> **What is expected**:
Copy each line from the data that has the word "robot" in it.

> **Given data**:
------

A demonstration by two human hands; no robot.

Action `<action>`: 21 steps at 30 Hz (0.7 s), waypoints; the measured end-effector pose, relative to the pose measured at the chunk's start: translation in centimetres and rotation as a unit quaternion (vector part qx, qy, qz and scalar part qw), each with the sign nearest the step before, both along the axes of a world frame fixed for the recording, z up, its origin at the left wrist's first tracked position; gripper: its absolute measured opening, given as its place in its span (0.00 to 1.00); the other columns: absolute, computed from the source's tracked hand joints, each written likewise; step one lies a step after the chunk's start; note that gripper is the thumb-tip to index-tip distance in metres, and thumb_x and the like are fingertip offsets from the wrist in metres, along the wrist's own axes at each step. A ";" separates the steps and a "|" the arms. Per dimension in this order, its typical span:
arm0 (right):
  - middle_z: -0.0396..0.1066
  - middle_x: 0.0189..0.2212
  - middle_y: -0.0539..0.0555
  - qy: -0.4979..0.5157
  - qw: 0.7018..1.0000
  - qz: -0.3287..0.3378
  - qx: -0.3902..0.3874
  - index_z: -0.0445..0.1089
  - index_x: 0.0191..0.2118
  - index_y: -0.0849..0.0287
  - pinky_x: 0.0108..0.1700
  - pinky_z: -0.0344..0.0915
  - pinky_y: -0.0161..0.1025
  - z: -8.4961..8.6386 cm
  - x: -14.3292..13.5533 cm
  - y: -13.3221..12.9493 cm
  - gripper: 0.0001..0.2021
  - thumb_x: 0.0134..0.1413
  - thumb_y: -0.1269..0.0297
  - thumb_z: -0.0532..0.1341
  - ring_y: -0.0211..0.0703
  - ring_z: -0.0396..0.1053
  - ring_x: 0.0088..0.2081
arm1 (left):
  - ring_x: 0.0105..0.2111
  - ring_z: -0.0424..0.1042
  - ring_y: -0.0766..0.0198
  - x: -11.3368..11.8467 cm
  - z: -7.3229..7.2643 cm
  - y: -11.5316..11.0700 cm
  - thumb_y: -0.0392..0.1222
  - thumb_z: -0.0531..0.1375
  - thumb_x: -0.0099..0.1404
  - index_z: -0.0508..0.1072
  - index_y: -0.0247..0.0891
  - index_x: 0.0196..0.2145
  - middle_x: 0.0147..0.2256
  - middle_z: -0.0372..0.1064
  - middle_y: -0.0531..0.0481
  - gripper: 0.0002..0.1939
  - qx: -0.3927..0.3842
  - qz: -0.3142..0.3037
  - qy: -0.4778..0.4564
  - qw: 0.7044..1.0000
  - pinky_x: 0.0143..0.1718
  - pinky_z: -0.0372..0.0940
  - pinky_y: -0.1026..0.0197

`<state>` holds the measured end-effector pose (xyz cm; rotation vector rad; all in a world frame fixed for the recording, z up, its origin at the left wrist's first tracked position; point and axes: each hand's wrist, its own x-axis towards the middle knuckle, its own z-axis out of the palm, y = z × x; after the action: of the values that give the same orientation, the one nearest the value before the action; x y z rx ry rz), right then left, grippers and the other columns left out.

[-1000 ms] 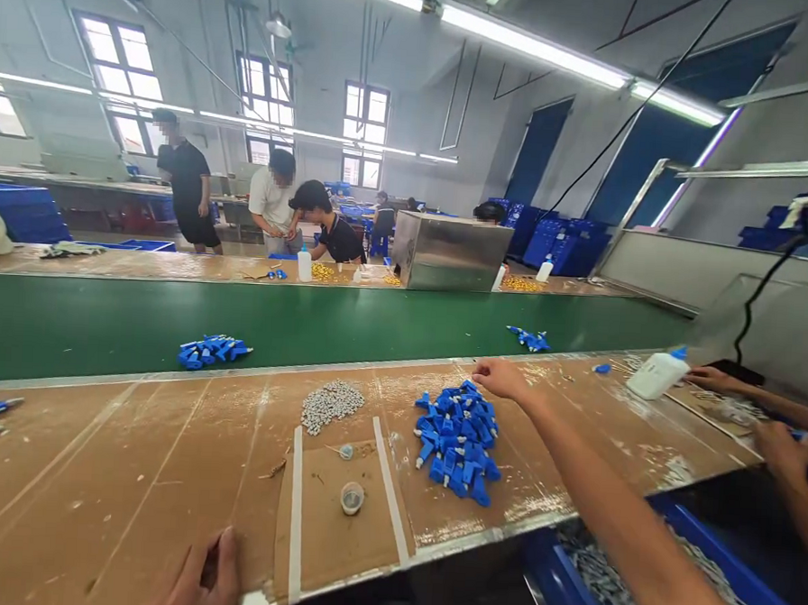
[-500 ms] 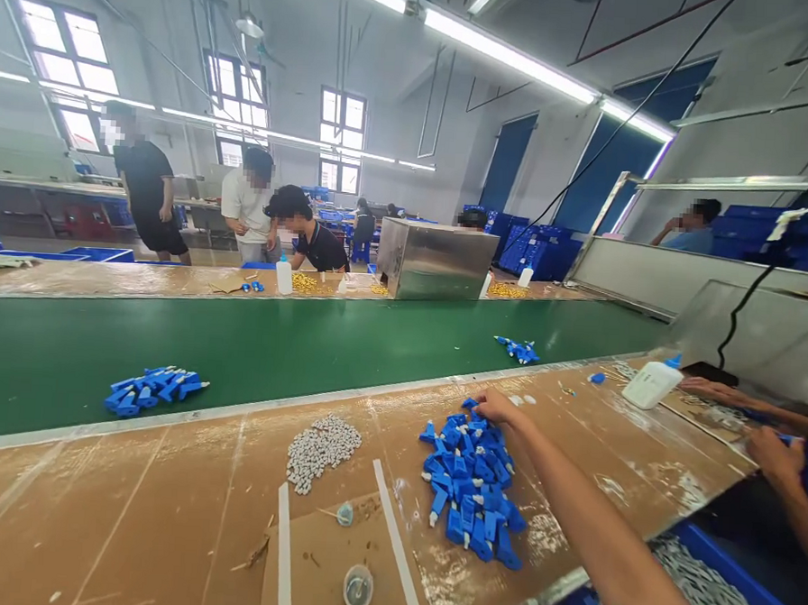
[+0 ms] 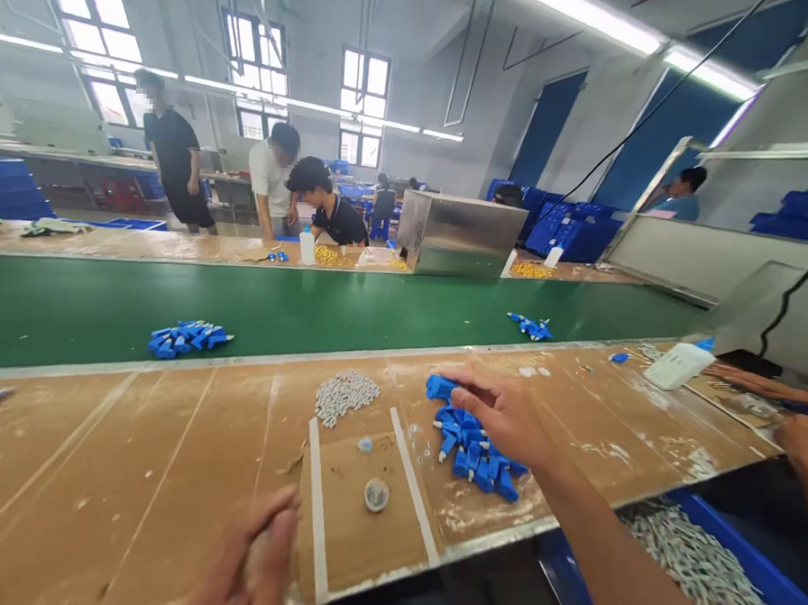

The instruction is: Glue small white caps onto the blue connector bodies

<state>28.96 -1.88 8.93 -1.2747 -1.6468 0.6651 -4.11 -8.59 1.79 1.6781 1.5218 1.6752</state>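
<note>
My right hand (image 3: 503,411) is closed around a blue plastic piece (image 3: 440,387), held just above the far left side of a pile of similar blue pieces (image 3: 480,464) with whitish tips. Low in the view, my left hand (image 3: 255,557) is blurred, its thumb and fingers drawn together; whatever it holds, if anything, I cannot make out. Between the hands, two white strips border a brown board (image 3: 344,539). On it lie a small clear round cup (image 3: 376,495) and a smaller bluish blob (image 3: 365,445). A heap of small grey parts (image 3: 346,397) sits just beyond.
A green conveyor belt (image 3: 349,313) carries two blue clusters, one left (image 3: 189,339), one right (image 3: 531,327). A white bottle (image 3: 678,365) leans at right, near a co-worker's hands (image 3: 803,445). Below the bench edge is a blue bin (image 3: 736,546) of grey parts. Several people are beyond the belt.
My right hand has come back toward me and left from the pile's far end, bringing a blue piece. My left hand has entered at the bottom. The thin stick by the bluish blob no longer shows.
</note>
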 end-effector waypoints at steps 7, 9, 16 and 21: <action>0.73 0.40 0.55 -0.022 0.996 0.056 0.070 0.76 0.50 0.53 0.44 0.69 0.43 -0.9 -7.9 -5.0 0.11 0.65 0.62 0.61 0.45 0.71 0.41 | 0.49 0.73 0.58 7.0 5.1 3.0 0.40 0.56 0.71 0.71 0.46 0.57 0.51 0.71 0.44 0.18 -0.003 -0.282 0.114 0.953 0.47 0.71 0.56; 0.73 0.39 0.55 0.041 0.998 0.046 0.032 0.76 0.49 0.54 0.42 0.71 0.43 -2.4 -8.1 -4.2 0.11 0.62 0.60 0.64 0.45 0.71 0.40 | 0.45 0.74 0.58 6.8 4.1 4.2 0.41 0.56 0.71 0.74 0.44 0.54 0.47 0.74 0.45 0.15 -0.037 -0.289 0.106 0.951 0.47 0.70 0.55; 0.74 0.35 0.55 0.122 0.980 -0.017 -0.158 0.76 0.45 0.59 0.31 0.69 0.38 -10.3 -6.6 -2.6 0.17 0.56 0.52 0.67 0.43 0.70 0.33 | 0.29 0.71 0.66 3.8 -1.2 7.6 0.49 0.67 0.61 0.75 0.36 0.40 0.31 0.73 0.50 0.15 -0.286 -0.268 -0.265 0.881 0.33 0.67 0.64; 0.75 0.31 0.54 0.141 0.967 -0.002 -0.215 0.77 0.40 0.60 0.28 0.67 0.37 -13.8 -7.7 -3.7 0.17 0.55 0.50 0.67 0.43 0.71 0.30 | 0.22 0.61 0.74 3.6 -3.7 8.0 0.49 0.69 0.58 0.76 0.33 0.37 0.30 0.70 0.51 0.16 -0.336 -0.246 -0.346 0.841 0.20 0.53 0.71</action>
<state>21.23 -5.62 -4.89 -1.4050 -1.3060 1.1901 -0.50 -0.61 -1.89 0.8319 1.0060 1.0815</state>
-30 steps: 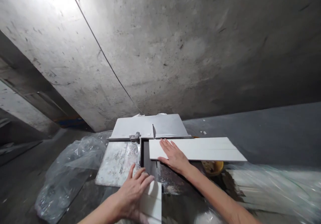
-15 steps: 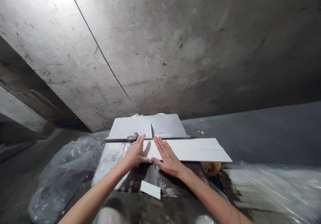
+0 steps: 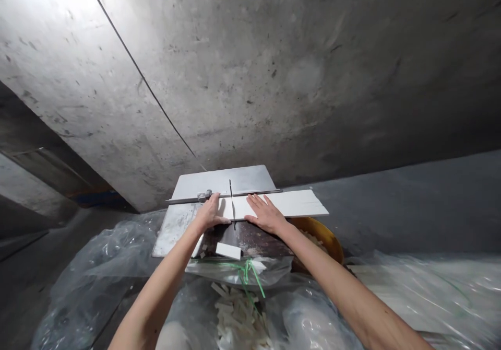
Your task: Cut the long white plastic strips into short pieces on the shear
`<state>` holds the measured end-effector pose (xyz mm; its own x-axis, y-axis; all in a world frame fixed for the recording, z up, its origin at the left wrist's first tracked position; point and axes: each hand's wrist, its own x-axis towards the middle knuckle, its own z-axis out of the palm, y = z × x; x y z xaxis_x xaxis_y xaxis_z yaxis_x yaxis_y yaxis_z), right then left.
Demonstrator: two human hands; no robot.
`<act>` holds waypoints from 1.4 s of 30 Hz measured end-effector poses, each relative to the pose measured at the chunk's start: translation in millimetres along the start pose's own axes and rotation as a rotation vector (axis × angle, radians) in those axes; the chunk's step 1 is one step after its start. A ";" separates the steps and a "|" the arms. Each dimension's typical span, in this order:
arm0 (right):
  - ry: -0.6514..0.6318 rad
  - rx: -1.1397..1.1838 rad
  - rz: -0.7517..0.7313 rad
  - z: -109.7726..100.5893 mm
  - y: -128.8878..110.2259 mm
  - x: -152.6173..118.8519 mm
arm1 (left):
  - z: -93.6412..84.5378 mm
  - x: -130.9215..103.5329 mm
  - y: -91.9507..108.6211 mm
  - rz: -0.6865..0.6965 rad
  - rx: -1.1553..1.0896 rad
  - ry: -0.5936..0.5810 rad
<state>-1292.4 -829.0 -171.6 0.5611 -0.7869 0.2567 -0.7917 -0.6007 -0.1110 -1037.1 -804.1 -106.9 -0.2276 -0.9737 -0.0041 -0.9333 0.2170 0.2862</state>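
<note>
A long white board [image 3: 297, 203] lies across the table saw [image 3: 176, 230], against the metal fence bar [image 3: 258, 191]. The saw blade [image 3: 233, 203] stands between my hands, and the board's white surface shows on both sides of it. Left of the blade, my left hand [image 3: 210, 214] holds the board's short end piece, thumb along the near edge and fingers toward the fence. My right hand [image 3: 266, 213] lies flat on the long part right of the blade, fingers stretched out. Close to the table's front edge rests a small white offcut [image 3: 228, 251].
A yellow bucket [image 3: 331, 237] with scraps stands beneath the board's right part. Below the table is a clear plastic bag with many white offcuts [image 3: 238, 313] and green string [image 3: 248, 272]. Plastic sheeting [image 3: 105, 256] lies left; a concrete wall [image 3: 235, 78] rises behind.
My hands have moved apart, and the blade now shows across the board between them. The view has shifted, bringing the bag of offcuts and more of the yellow bucket into sight.
</note>
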 end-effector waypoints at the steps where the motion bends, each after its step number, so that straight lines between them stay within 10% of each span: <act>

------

> **Written response**:
A demonstration by two human hands; no robot.
Demonstrator: two human hands; no robot.

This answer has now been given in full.